Pretrial Justice

 

The Civil Rights & Racial Justice Program (CRRJ) fights to decriminalize poverty in Virginia while dismantling systems of racial injustice. In the courts, CRRJ is currently focused on how Virginia’s bail practices harm low-income communities and communities of color. Judicial officials in Virginia too often make decisions that result in the pretrial detention of low-income Virginians, either through detaining them without a bond, including for low-level offenses, or setting cash bonds in amounts that many people cannot afford to pay, so they languish in jail. Once someone is held in jail, even for as short as a day, a cascade of consequences that push people deeper into poverty can result, such as job loss, eviction, and many others. Each day in Virginia, poor people suffer under our current pretrial system.

 

On any given night, Virginia jails hold over 28,000 people, roughly 1 in 200 Virginians between the ages of 15 – 64. Of those, around 13,000 are being held pretrial – 46% of people in our jails aren’t there because they were convicted of any crime. And the problem has been getting worse: between 2012 and 2017, the average daily population of Virginians held in jail pretrial increased by 10%.

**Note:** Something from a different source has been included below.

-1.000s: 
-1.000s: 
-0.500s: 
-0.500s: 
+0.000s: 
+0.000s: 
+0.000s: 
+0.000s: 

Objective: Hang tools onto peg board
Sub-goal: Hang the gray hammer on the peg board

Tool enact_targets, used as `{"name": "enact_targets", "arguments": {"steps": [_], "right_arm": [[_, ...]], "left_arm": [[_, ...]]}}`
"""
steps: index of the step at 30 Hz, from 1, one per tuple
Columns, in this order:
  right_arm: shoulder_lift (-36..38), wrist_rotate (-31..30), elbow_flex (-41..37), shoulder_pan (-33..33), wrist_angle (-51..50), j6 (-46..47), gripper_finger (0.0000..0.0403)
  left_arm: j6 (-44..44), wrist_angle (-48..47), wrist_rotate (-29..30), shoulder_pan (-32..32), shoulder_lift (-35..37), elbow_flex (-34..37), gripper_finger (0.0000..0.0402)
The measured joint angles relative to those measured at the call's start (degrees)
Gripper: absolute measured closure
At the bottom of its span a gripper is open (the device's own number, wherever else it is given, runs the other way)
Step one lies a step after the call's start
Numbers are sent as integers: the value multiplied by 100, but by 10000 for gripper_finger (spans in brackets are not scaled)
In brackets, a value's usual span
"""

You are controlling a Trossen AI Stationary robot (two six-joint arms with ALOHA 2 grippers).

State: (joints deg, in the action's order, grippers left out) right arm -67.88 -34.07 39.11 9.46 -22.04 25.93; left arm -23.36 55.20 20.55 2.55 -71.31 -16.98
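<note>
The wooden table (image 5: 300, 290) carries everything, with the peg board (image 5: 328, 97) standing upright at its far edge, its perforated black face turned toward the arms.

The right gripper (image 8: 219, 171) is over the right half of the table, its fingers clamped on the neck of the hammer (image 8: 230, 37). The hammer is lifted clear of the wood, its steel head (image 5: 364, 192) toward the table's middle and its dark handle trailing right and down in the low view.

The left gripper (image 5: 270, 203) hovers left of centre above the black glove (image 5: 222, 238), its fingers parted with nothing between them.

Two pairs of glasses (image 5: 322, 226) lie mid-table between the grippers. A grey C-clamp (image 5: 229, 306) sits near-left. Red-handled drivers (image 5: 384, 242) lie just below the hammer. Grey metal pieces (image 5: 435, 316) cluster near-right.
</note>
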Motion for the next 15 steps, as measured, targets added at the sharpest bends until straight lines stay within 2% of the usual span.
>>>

Pretrial justice is also a racial justice issue. Though Black Virginians make up only about 20% of our state’s population, they compromise 43% of Virginia’s jail population described above. For more detailed data, click here.

There are many issues with Virginia’s pretrial system – wherein bail decisions are made –  that contribute to the unacceptable numbers of legally innocent people being held in our jails. To name just a few:

In Virginia, after an arrest, a person is taken before a magistrate (not a judge) to determine bail. These proceedings happen behind closed doors, not in open court. During the initial hearing with the magistrate, the accused is not provided an attorney. Almost universally, people accused of crimes have no lawyer at their initial bail hearing.

Virginia still uses a secured bond or “money bail” for all levels of offenses, including misdemeanors. This is when a person accused of a crime is ordered to pay a certain amount of money to be free before trial. When people cannot pay the monetary amount, they remain incarcerated, essentially being punished long before their case is ever heard. 

In addition to the secured bond, magistrates and judges in Virginia can decide to hold people without bond for any type of offense, including misdemeanors. This means the person will be kept in jail until their trial, no matter what kind of conditions they could meet. Data show that holding people on “no bond” is the number one decision made by judicial officers initially considering bail in Virginia.

When people are held pretrial, it creates immense pressure to plead guilty to crimes (regardless of potential defenses) to minimize or avoid the destabilizing effects of being in jail, thus increasing mass incarceration. Given these issues and the fact that Virginia’s pretrial detention rate exceeds the national rate, Virginia’s broken pretrial system is in desperate need of reform. Pretrial justice for all means going deeper than “quick fix” solutions, to ensure that any changes reduce the overall number of people detained pretrial while also eliminating racial and wealth disparities.